THE TASK: Drop the pictures and restate the rest of the listing word for word.

SOURCE MATERIAL:
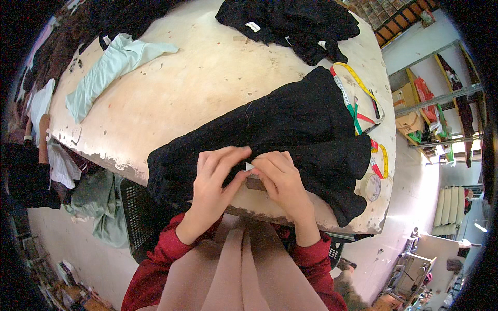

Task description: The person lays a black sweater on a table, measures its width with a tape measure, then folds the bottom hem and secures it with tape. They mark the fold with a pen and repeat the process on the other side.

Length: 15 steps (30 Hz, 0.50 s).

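Note:
A black garment [280,114] lies spread on the worktable, its wide part to the right and a narrower end to the left. At its near edge, my left hand [212,179] is closed with curled fingers on the cloth. My right hand [282,179] is beside it, thumb and fingers pinched together. Between the fingertips of both hands shows a small white piece [249,166] that looks like a label. The fingers partly hide it and the cloth beneath. A loose thread lies on the garment above my hands.
On the pale, worn worktable [202,72] lie a light green cloth piece [111,70] and more black garments [295,26]. A yellow tape measure [358,78], pens and a clear tape roll [372,187] sit at the right. Black plastic crates [139,223] stand under the near edge.

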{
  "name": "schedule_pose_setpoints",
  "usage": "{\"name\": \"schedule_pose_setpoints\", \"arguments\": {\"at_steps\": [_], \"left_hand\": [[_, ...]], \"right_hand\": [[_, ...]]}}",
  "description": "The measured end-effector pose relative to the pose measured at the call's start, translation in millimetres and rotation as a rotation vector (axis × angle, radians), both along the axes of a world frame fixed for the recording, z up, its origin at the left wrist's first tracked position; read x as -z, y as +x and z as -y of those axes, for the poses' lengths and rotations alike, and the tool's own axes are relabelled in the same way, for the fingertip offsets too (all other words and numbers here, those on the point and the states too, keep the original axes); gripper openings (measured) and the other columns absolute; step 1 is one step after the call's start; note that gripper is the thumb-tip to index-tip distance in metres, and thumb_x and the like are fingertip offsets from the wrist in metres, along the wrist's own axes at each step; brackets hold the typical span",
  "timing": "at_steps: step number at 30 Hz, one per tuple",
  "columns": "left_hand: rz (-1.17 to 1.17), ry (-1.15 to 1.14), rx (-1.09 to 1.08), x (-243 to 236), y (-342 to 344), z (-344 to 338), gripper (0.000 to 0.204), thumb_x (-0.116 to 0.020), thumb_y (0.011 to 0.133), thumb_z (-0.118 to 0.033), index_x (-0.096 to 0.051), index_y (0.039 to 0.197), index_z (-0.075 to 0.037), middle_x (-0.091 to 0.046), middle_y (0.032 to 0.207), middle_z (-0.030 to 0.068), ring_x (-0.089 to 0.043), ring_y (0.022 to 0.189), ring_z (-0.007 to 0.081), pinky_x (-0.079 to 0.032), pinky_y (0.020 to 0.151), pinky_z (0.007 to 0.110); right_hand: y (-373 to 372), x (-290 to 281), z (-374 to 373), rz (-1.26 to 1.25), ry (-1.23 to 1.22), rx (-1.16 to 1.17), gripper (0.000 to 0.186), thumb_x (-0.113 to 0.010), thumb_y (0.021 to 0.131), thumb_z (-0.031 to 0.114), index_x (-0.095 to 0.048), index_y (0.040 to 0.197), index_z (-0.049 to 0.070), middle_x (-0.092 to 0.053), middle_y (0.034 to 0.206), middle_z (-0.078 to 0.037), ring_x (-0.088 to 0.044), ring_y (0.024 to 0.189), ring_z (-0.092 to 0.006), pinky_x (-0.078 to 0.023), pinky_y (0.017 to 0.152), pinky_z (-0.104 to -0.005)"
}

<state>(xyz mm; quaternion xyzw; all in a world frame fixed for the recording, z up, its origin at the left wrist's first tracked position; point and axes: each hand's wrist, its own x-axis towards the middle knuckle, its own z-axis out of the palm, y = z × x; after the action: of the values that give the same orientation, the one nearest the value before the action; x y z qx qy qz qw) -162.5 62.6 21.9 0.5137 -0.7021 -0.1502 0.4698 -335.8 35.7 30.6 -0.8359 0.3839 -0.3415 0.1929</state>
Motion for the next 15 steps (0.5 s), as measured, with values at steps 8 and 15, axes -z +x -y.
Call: {"name": "schedule_pose_setpoints", "arguments": {"at_steps": [8,15], "left_hand": [[0.031,0.078,0.021,20.9,4.5,17.5,0.017,-0.072,0.077,0.0,-0.066,0.092,-0.007,-0.068,0.094,0.0066,-0.059,0.092,0.0233,-0.044,0.081,0.034],[0.03,0.16,-0.02,27.1,11.1,33.8,0.016,-0.064,0.085,-0.007,-0.065,0.1,-0.007,-0.065,0.097,0.0102,-0.057,0.097,0.0283,-0.039,0.089,0.038]], "right_hand": [[-28.4,-23.4,-6.8,-0.101,-0.003,0.346,0.015,-0.069,0.083,0.012,-0.066,0.096,0.005,-0.066,0.098,-0.007,-0.061,0.092,-0.024,-0.046,0.084,-0.0353],[-225.6,-18.5,-79.1,-0.067,0.154,0.989,0.034,-0.05,0.081,-0.003,-0.063,0.112,0.003,-0.065,0.106,-0.012,-0.059,0.108,-0.0299,-0.041,0.099,-0.038]]}}
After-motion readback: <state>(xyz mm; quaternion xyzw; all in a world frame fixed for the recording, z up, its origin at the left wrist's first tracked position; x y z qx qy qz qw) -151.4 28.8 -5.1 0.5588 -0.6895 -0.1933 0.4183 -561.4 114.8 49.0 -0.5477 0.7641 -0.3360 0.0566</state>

ANSWER BOX:
Task description: The person lays a black sweater on a table, measures its width with a tape measure, then folds the bottom hem and secures it with tape. They mark the fold with a pen and repeat the process on the other side.

Length: 15 steps (30 Hz, 0.50 s).

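Note:
A black garment [280,114] lies spread on the worktable, its wide part to the right and a narrower end to the left. At its near edge, my left hand [212,179] is closed with curled fingers on the cloth. My right hand [282,179] is beside it, thumb and fingers pinched together. Between the fingertips of both hands shows a small white piece [249,166] that looks like a label. The fingers partly hide it and the cloth beneath. A loose thread lies on the garment above my hands.
On the pale, worn worktable [202,72] lie a light green cloth piece [111,70] and more black garments [295,26]. A yellow tape measure [358,78], pens and a clear tape roll [372,187] sit at the right. Black plastic crates [139,223] stand under the near edge.
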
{
  "name": "schedule_pose_setpoints",
  "usage": "{\"name\": \"schedule_pose_setpoints\", \"arguments\": {\"at_steps\": [_], \"left_hand\": [[_, ...]], \"right_hand\": [[_, ...]]}}",
  "description": "The measured end-effector pose relative to the pose measured at the call's start, translation in millimetres and rotation as a rotation vector (axis × angle, radians), both along the axes of a world frame fixed for the recording, z up, its origin at the left wrist's first tracked position; read x as -z, y as +x and z as -y of those axes, for the poses' lengths and rotations alike, and the tool's own axes are relabelled in the same way, for the fingertip offsets too (all other words and numbers here, those on the point and the states too, keep the original axes); gripper openings (measured) and the other columns absolute; step 1 is one step after the call's start; note that gripper is the thumb-tip to index-tip distance in metres, and thumb_x and the like are fingertip offsets from the wrist in metres, along the wrist's own axes at each step; brackets hold the typical span",
  "timing": "at_steps: step number at 30 Hz, one per tuple",
  "columns": "left_hand: rz (-1.17 to 1.17), ry (-1.15 to 1.14), rx (-1.09 to 1.08), x (-243 to 236), y (-342 to 344), z (-344 to 338), gripper (0.000 to 0.204), thumb_x (-0.116 to 0.020), thumb_y (0.011 to 0.133), thumb_z (-0.118 to 0.033), index_x (-0.096 to 0.051), index_y (0.039 to 0.197), index_z (-0.075 to 0.037), middle_x (-0.091 to 0.046), middle_y (0.032 to 0.207), middle_z (-0.030 to 0.068), ring_x (-0.089 to 0.043), ring_y (0.022 to 0.189), ring_z (-0.007 to 0.081), pinky_x (-0.079 to 0.032), pinky_y (0.020 to 0.151), pinky_z (0.007 to 0.110); right_hand: y (-373 to 372), x (-290 to 281), z (-374 to 373), rz (-1.26 to 1.25), ry (-1.23 to 1.22), rx (-1.16 to 1.17), gripper (0.000 to 0.186), thumb_x (-0.113 to 0.010), thumb_y (0.021 to 0.131), thumb_z (-0.031 to 0.114), index_x (-0.095 to 0.048), index_y (0.040 to 0.197), index_z (-0.049 to 0.070), middle_x (-0.092 to 0.053), middle_y (0.034 to 0.206), middle_z (-0.078 to 0.037), ring_x (-0.088 to 0.044), ring_y (0.024 to 0.189), ring_z (-0.092 to 0.006), pinky_x (-0.078 to 0.023), pinky_y (0.017 to 0.152), pinky_z (-0.104 to -0.005)"
}

<state>(xyz mm; quaternion xyzw; all in a world frame fixed for the recording, z up, its origin at the left wrist's first tracked position; point and axes: each hand's wrist, its own x-axis towards the middle knuckle, its own z-axis out of the palm, y = z × x; after the action: of the values that give the same orientation, the one nearest the value before the action; x y z qx qy qz qw) -162.5 62.6 21.9 0.5137 -0.7021 -0.1502 0.4698 -335.8 35.7 30.6 -0.8359 0.3839 -0.3415 0.1929</state>
Motion for the next 15 steps (0.5 s), as measured, with values at steps 8 and 15, axes -z +x -y.
Call: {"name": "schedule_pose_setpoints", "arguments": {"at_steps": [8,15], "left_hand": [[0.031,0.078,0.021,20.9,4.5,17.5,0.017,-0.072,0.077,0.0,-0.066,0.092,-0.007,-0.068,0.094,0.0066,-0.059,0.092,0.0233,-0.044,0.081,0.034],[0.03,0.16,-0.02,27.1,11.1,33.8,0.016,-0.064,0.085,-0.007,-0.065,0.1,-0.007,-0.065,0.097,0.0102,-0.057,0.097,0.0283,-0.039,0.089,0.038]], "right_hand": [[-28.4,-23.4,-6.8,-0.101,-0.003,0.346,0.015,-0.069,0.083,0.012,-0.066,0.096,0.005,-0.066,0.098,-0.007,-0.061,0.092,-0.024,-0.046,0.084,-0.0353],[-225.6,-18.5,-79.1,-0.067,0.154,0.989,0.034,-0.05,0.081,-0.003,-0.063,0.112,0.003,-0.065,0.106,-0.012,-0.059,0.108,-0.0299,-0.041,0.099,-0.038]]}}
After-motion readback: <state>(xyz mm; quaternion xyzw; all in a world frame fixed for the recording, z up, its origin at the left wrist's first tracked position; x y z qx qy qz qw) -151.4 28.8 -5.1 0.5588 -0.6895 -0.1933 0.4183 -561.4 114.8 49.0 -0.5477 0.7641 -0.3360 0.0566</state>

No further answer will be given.